Алексей некоторое время стоял молча с опущенной головой, не способный пошевелиться, словно все произошедшее минуту назад случилось в сладком сне и от малейшего движения сон этот может прерваться. Наконец молчание стало тягостным, и он, будто очнувшись, вплотную приблизился к учительнице, не решаясь прикоснуться к ней.
– Людмила Михайловна, – негромко произнес он, – теперь я уже не смогу жить спокойно.
– Алеша, ну подумай, чего ты хочешь от меня?
– Я вас люблю, слышите, люблю и все. Вы, наверное, в душе смеетесь надо мной, но только не говорите, что некрасиво и пошло в семнадцать лет любить женщину, которая гораздо старше тебя…
Людмила Михайловна ничего не ответила своему ученику. Она подошла к первой парте, села и уронила голову на руки. Алексей остался у окна, чувствуя прилив тяжелого стыда за себя и за эту женщину, которую он, быть может, так ненужно и глупо обидел. Но она встала, пригладила ладонью волосы и сказала с грустной улыбкой, как бы извиняясь:
– Не обращай на меня внимания, Алеша… Давай уйдем отсюда. Я тебе кое-что расскажу.

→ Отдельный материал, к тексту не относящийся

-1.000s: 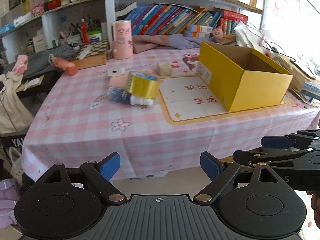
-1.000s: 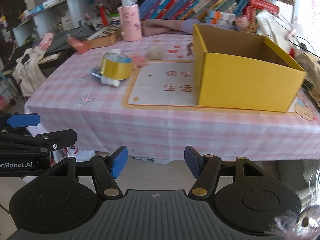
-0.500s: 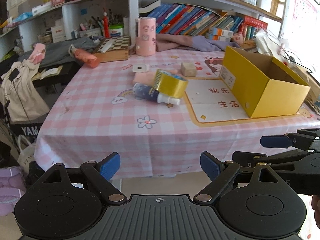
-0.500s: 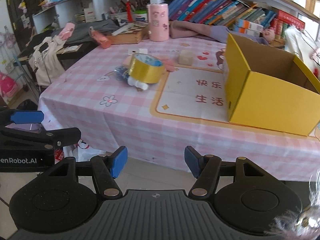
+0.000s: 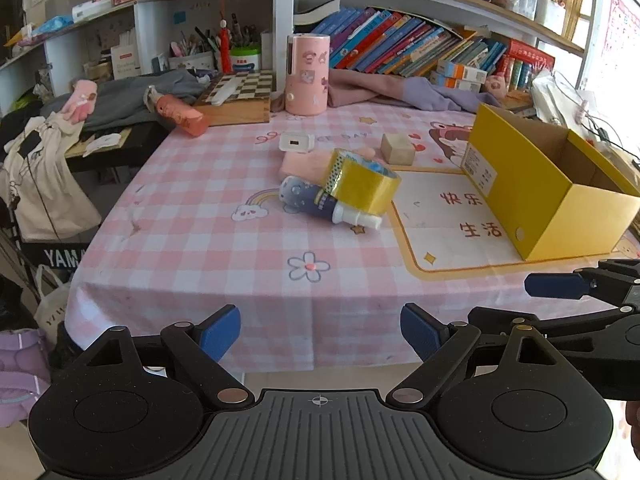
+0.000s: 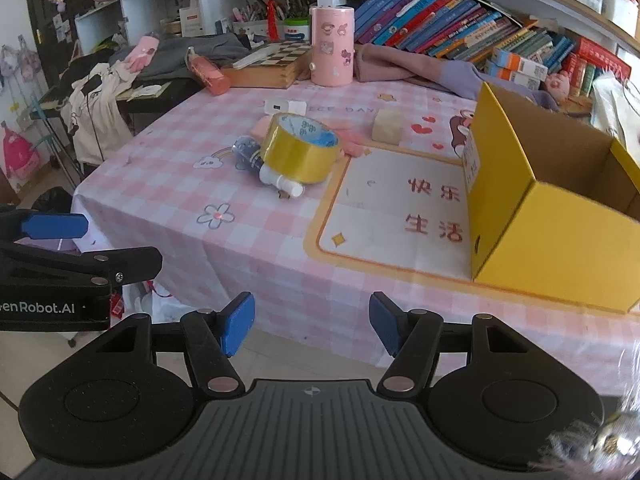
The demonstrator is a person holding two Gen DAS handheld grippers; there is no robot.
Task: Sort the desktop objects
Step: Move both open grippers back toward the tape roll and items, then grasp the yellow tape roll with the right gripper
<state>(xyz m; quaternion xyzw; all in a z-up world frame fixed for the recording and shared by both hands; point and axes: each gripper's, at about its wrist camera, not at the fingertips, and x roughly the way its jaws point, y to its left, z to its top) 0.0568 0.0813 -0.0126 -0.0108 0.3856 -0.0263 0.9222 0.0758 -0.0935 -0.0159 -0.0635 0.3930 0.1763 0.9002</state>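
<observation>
A yellow tape roll (image 5: 362, 184) (image 6: 298, 154) leans on a dark blue bottle with a white cap (image 5: 320, 203) (image 6: 256, 160) mid-table, over a pink flat item (image 5: 304, 164). Behind them are a white charger (image 5: 297, 142) (image 6: 284, 106) and a beige block (image 5: 397, 149) (image 6: 387, 127). An open yellow box (image 5: 536, 196) (image 6: 532, 204) stands at the right. My left gripper (image 5: 320, 332) and right gripper (image 6: 312, 322) are open and empty, in front of the table's near edge.
A pink cylinder (image 5: 307, 76), a chessboard box (image 5: 240, 98) and a pink bottle (image 5: 180, 114) stand at the table's back. Bookshelves (image 5: 420, 48) line the wall. Clothes hang over furniture at the left (image 5: 44, 184). The pink checked tablecloth (image 5: 200, 240) hangs over the front edge.
Both grippers have moved left and closer to the table; the objects now sit nearer the view centres. Both grippers stay open. Nothing on the table has moved.
</observation>
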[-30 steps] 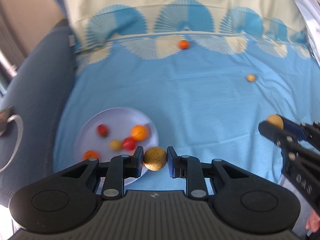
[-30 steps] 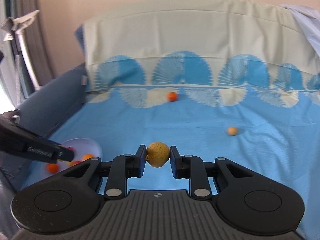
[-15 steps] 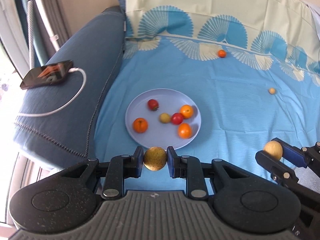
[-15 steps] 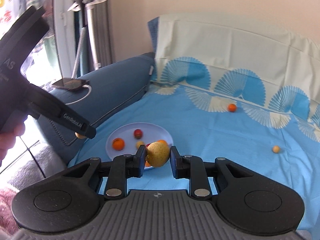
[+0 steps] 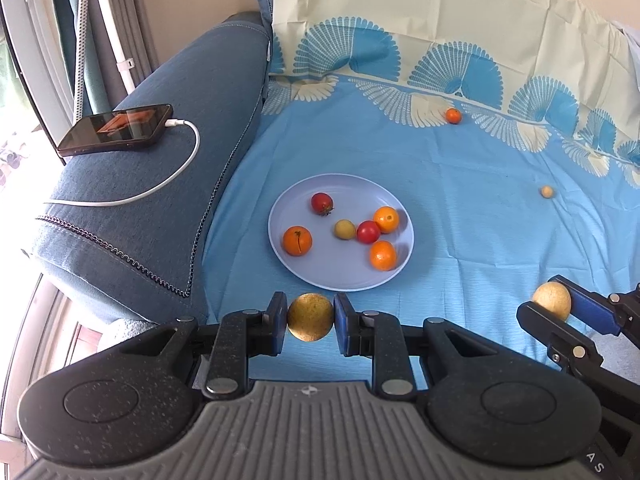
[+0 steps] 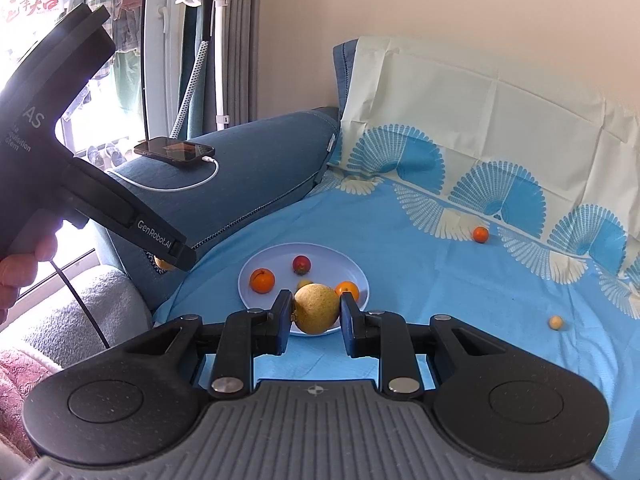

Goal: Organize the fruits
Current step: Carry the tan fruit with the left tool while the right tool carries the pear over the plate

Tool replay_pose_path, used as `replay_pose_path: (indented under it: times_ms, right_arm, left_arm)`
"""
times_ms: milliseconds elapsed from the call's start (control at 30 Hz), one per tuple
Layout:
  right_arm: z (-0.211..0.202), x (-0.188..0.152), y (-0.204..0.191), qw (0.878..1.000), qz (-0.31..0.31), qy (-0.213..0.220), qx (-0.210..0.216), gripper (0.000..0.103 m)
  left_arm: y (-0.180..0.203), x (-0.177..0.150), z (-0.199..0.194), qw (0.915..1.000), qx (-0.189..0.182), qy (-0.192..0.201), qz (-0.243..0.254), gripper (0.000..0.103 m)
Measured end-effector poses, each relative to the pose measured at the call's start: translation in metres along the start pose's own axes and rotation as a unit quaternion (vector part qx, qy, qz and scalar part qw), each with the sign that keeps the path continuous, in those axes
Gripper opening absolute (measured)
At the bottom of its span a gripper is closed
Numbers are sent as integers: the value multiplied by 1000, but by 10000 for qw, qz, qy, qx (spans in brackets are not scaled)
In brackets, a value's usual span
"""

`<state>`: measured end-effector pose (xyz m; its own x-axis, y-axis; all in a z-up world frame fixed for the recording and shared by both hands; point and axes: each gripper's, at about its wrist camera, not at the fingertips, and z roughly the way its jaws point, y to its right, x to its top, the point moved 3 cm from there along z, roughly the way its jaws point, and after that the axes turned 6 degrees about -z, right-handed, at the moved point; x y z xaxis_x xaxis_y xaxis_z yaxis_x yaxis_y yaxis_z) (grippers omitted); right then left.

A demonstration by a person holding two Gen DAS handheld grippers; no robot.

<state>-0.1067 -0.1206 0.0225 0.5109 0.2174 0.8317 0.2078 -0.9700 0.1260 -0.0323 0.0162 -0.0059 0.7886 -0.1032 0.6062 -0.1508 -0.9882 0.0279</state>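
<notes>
A pale blue plate [image 5: 320,272] lies on the blue sheet and holds several small fruits: oranges, red ones and a yellow one. It also shows in the right wrist view [image 6: 360,276]. My left gripper [image 5: 310,318] is shut on a round brown-yellow fruit [image 5: 310,317] above the sheet, just short of the plate's near rim. My right gripper [image 6: 316,310] is shut on a yellow fruit [image 6: 316,308] in front of the plate; it shows at the right of the left wrist view [image 5: 554,306]. A loose orange fruit [image 5: 453,115] and a small tan fruit [image 5: 546,191] lie farther back.
A blue sofa arm [image 5: 168,208] rises left of the plate, with a phone [image 5: 116,130] and white cable [image 5: 176,180] on it. The sheet-covered backrest [image 5: 460,24] stands behind. A garment steamer pole [image 6: 220,60] and window are at far left.
Both grippers have pulled back and swung left with their fruits still held. The plate, sofa arm and phone have come fully into view.
</notes>
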Motion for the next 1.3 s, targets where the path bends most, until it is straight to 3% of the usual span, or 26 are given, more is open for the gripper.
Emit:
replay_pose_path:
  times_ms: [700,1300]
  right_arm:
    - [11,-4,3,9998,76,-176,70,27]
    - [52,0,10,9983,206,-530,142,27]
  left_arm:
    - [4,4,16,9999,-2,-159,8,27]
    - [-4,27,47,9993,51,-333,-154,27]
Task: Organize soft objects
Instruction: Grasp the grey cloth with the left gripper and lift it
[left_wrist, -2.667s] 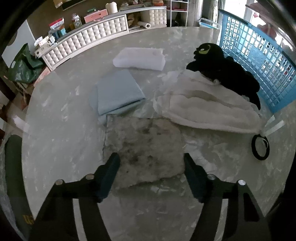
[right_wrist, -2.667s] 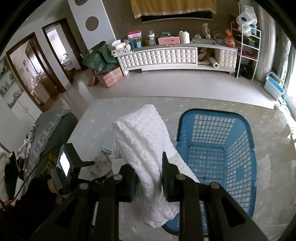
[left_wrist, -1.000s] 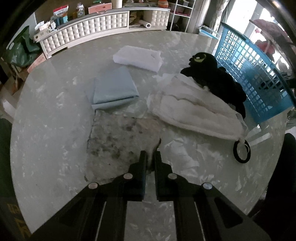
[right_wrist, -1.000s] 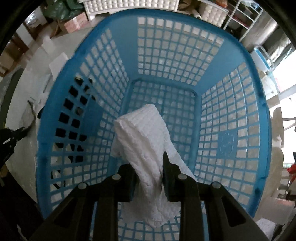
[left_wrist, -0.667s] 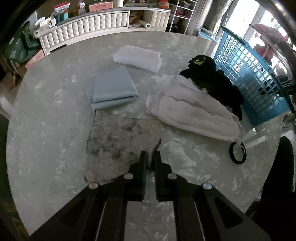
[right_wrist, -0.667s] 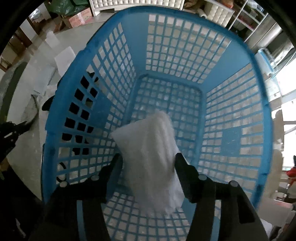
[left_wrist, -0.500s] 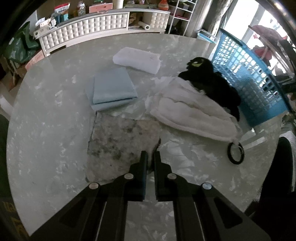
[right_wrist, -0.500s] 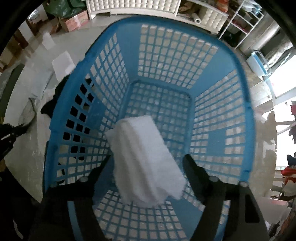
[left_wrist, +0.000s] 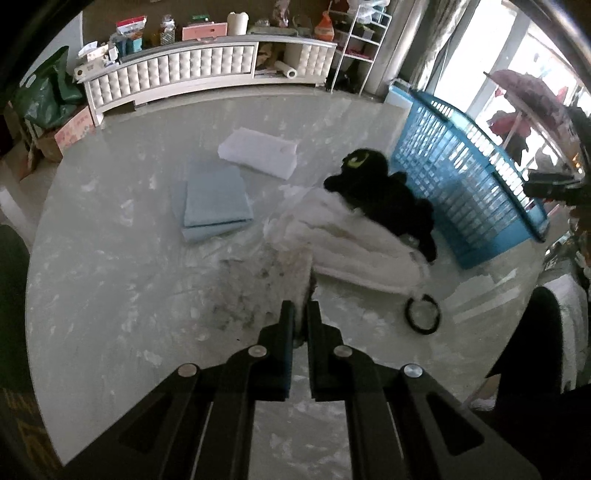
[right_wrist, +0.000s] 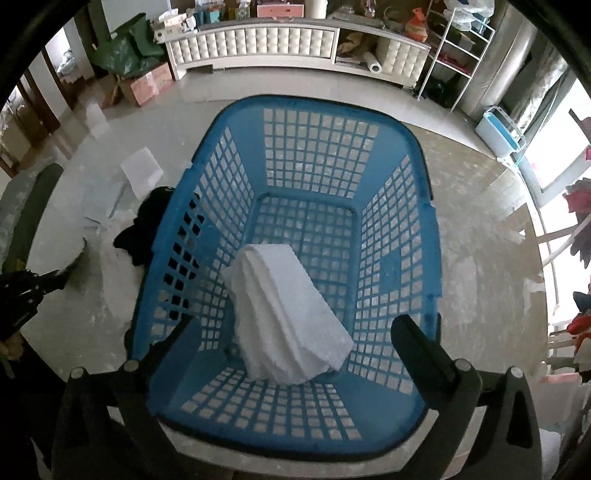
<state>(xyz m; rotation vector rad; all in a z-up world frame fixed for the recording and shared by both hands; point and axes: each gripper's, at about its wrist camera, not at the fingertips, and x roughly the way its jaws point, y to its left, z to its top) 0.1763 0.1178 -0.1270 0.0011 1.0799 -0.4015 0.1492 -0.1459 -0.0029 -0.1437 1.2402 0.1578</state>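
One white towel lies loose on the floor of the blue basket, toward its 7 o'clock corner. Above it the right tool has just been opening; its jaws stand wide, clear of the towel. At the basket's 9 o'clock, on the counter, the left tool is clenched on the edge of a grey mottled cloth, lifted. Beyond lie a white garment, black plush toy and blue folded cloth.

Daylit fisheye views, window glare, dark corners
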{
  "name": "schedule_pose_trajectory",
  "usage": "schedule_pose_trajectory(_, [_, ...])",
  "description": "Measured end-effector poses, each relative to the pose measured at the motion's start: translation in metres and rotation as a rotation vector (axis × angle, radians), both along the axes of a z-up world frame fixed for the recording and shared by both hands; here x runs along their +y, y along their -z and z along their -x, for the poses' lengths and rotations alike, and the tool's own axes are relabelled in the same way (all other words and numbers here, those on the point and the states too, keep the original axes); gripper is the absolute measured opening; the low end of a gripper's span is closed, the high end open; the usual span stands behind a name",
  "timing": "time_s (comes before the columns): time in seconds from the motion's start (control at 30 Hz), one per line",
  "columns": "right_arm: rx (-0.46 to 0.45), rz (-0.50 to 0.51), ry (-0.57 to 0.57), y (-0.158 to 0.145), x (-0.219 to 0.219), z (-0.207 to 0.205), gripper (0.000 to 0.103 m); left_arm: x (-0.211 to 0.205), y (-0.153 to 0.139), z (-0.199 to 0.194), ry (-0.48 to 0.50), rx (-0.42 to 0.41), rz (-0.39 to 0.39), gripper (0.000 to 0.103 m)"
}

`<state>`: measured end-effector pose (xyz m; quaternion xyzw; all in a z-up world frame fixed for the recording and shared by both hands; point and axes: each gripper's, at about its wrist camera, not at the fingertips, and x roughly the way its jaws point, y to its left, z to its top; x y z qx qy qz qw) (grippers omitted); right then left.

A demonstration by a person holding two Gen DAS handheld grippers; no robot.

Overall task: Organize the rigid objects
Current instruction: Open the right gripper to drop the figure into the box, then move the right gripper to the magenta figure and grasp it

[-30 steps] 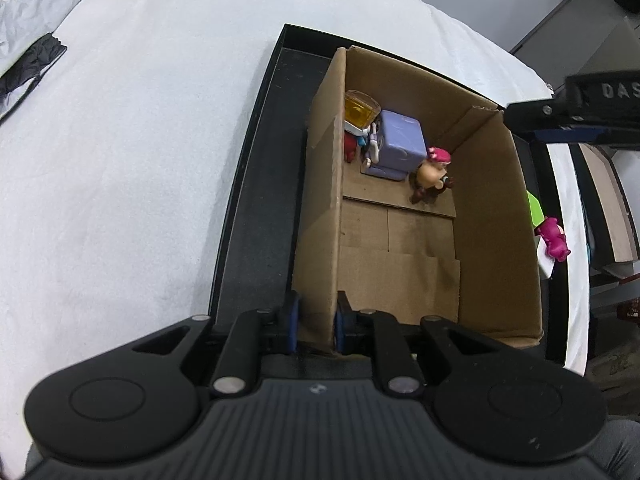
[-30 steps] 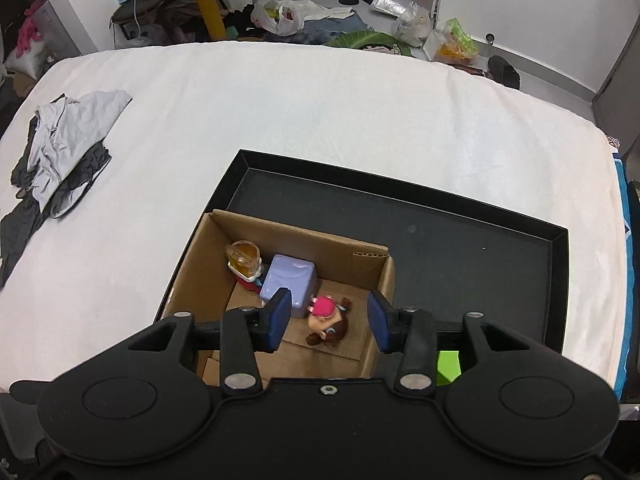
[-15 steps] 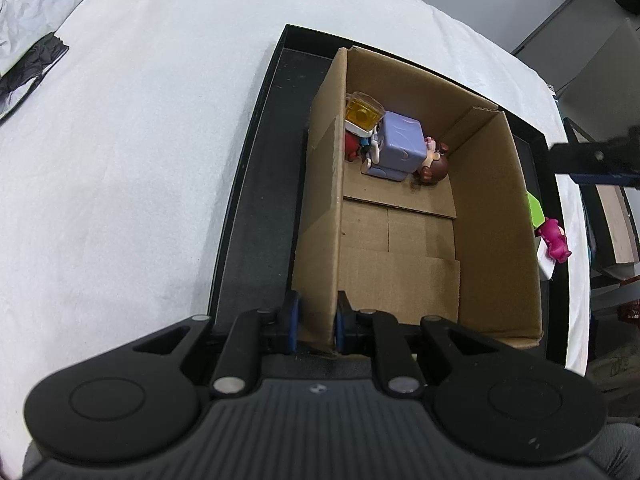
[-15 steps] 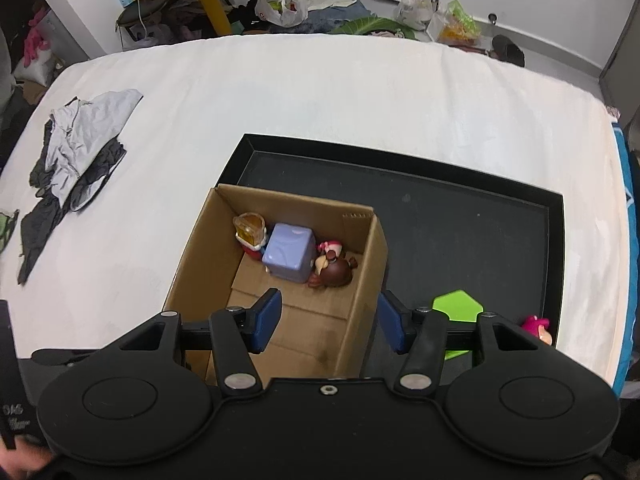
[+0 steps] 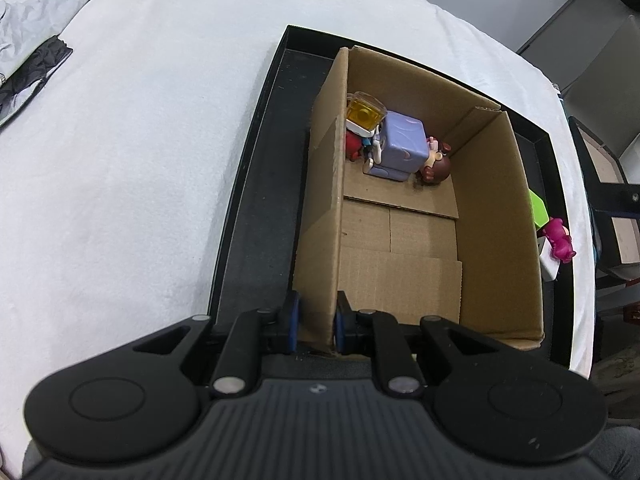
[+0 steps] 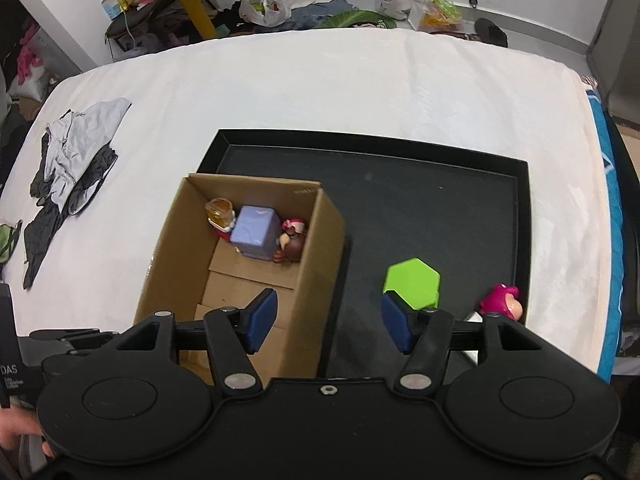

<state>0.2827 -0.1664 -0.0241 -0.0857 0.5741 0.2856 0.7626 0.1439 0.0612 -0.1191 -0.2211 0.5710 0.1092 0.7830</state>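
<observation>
An open cardboard box (image 5: 492, 216) (image 6: 320, 256) stands on the black tray (image 5: 248, 216) (image 6: 432, 216). At its far end lie a lilac cube (image 5: 400, 146) (image 6: 256, 236), a yellow-topped figure (image 5: 364, 114) (image 6: 220, 212) and a brown doll (image 5: 436, 168) (image 6: 294, 238). My left gripper (image 5: 316, 326) is shut on the box's near left wall. My right gripper (image 6: 328, 322) hovers above the box's right wall, jaws opening, nothing held between them. A green hexagonal block (image 6: 412, 282) (image 5: 538, 210) and a pink figure (image 6: 502, 302) (image 5: 560, 240) lie on the tray to the right of the box.
The tray sits on a white cloth-covered surface (image 6: 320, 92). A heap of grey and black clothes (image 6: 68, 168) (image 5: 28, 52) lies at the far left. Bags and clutter (image 6: 280, 4) cover the floor beyond the far edge.
My right gripper has drawn back and to the right from over the box's far end and opened wider. The brown doll now lies in the box beside the lilac cube. The left gripper has not moved.
</observation>
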Motion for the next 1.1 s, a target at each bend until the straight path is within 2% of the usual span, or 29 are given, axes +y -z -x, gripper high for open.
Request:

Они оделись и вышли на улицу. Стояла звездная тихая предновогодняя ночь. Но город не спал. Шумные компании гуляли по украшенным разноцветными огнями улицам. Людмила Михайловна взяла Алексея под руку. Сначала они шли молча. Потом ее лицо просветлело, она развеселилась и заговорила:
– Какая хорошая ночь! А ты знаешь, ночью я становлюсь совершенно иным человеком. Меня тянет говорить и говорить… Хочешь я расскажу тебе маленькую историю? За твою искренность я отплачу тебе тем же.
Я училась еще в техникуме. В летние каникулы я ездила к тетке в деревню. И вот там повстречала человека, за которым даже теперь, через столько лет, я готова пойти хоть на край света. Если бы он только позвал… Я бы бросила всё: и работу, и дом, и покой. Но… ничего этого не будет, потому что он меня никогда не позовет…
Однажды – какое это было чудесное время! – он признался мне в любви, а я, восемнадцатилетняя девчонка, возгордилась, хотела показать свой характер, чуть ли не отвергла его. Нет, в душе я носила огромную радость, а внешне старалась подразнить, помучить, поиграть на его первых и настоящих чувствах. Больше он не говорил мне ни слова о любви. Я же верила, что он скрывал ее в себе и еще больше гордилась.
Каждый вечер мы выходили на проселочную дорогу и гуляли допоздна. Лето приближалось к концу. Ночи становились прохладными и очень звездными. Мы подолгу сидели на крыльце; у меня мерзли пальцы, а он их согревал в своих руках… И так продолжалось до самой осени.